Practices and Processes
When a financial institution collects personal information that is unrelated to the provision of financial products and services, it must implement a process to identify a) what information is covered by the GLBA and b) what information comes under the requirements of the CCPA. A data map is therefore required, in order to clearly identify what data is being collected and for what specific purpose.
It may also be necessary to reassess privacy notices, policies and practices, in order to account for the interaction between the GLBA and the CCPA. In some scenarios it is possible that the same information may be regulated differently depending on how and why the data was collected. For example, an IP address or cookie might be subject to the GLBA — therefore exempt from the CCPA — if collected for the purpose of providing a financial product. However, if the same information was collected purely for marketing purposes, but never resulted in the sale of a product, it is likely to be covered by the CCPA.
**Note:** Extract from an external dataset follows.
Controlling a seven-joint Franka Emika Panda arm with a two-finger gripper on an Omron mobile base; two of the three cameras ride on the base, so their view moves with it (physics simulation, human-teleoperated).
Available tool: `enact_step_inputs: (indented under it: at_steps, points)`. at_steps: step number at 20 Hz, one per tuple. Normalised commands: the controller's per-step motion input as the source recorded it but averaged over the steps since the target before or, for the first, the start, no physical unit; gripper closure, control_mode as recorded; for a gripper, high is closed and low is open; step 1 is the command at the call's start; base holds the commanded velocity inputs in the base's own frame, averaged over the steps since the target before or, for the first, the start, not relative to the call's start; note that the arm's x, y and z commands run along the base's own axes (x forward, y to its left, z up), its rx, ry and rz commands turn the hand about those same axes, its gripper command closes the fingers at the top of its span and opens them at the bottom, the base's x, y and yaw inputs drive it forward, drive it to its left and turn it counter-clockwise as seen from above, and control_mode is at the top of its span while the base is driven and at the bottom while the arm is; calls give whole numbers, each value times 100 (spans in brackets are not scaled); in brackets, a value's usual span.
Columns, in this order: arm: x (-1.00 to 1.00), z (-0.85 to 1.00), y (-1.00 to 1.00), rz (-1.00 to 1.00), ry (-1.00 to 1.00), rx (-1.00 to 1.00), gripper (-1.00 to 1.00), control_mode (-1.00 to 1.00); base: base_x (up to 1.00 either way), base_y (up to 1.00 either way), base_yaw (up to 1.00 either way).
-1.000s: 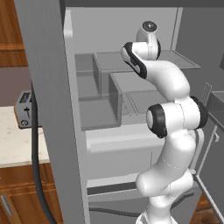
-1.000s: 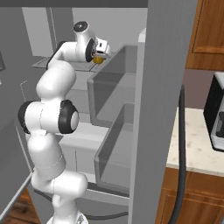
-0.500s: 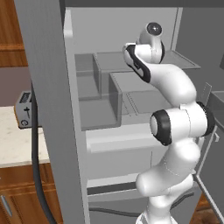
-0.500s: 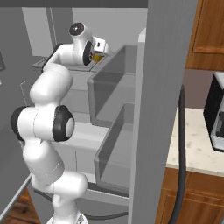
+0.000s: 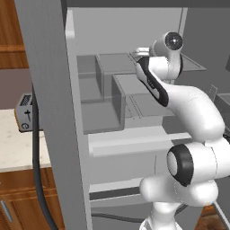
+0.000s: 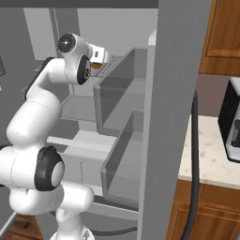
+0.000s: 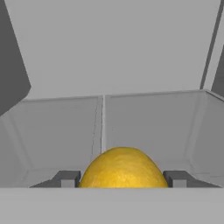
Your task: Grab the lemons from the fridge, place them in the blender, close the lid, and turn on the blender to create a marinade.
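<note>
My gripper (image 7: 122,180) is shut on a yellow lemon (image 7: 122,168), which bulges up between the two dark fingertips (image 7: 65,178). Beyond it lie the pale grey shelves and back wall of the fridge (image 7: 109,52). In the right base view the gripper (image 6: 101,59) reaches over the upper shelf inside the fridge (image 6: 174,93), with a sliver of the lemon (image 6: 96,66) showing under the hand. From the left base view, the wrist (image 5: 173,42) hides the fingers and the fridge door (image 5: 47,90) stands open at the left. The blender and the lid are out of view.
Translucent bins (image 6: 123,84) line the open fridge door on the right, close to the hand. A silver toaster (image 5: 24,112) sits on the pale counter left of the fridge. Wooden cabinets (image 6: 225,37) flank the fridge. A dark cable (image 6: 192,164) hangs along the door.
The jaws have shut on the lemon. The arm's elbow has dropped lower while the hand stayed over the upper shelf.
</note>
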Motion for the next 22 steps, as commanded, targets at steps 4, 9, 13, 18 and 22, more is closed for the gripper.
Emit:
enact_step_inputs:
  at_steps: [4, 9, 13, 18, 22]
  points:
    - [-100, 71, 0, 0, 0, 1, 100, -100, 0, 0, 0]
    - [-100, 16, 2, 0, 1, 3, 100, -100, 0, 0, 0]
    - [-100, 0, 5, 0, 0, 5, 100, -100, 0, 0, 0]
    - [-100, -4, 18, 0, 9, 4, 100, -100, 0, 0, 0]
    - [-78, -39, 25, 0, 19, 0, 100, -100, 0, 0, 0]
Irrespective of the type of data being collected, the exemption provided under the GLBA does not apply to the private right of action provided under the CCPA. The CCPA’s private right of action allows consumers to pursue seek statutory damages if the consumer’s personal information “is subject to an unauthorized access, ex-filtration, theft, or disclosure as a result of the business’s violation of the duty to implement and maintain reasonable security procedures and practices.”
Even in cases where a financial institution’s data is exempt from the CCPA requirements of notice, choice, and access, it is still subject to potentially large damages in the event of a data breach.
From July 1 of this year California’s Attorney General will have the power to bring enforcement action under the CCPA. It will be interesting to see how this exemption will be interpreted.
In the meantime, financial institutions would do well to use the time left to ensure that their privacy notices, policies and practices are fully up to date, to account for any information they hold which is likely to be covered by the CCPA and to be fully prepared to respond in a timely fashion to consumer access requests.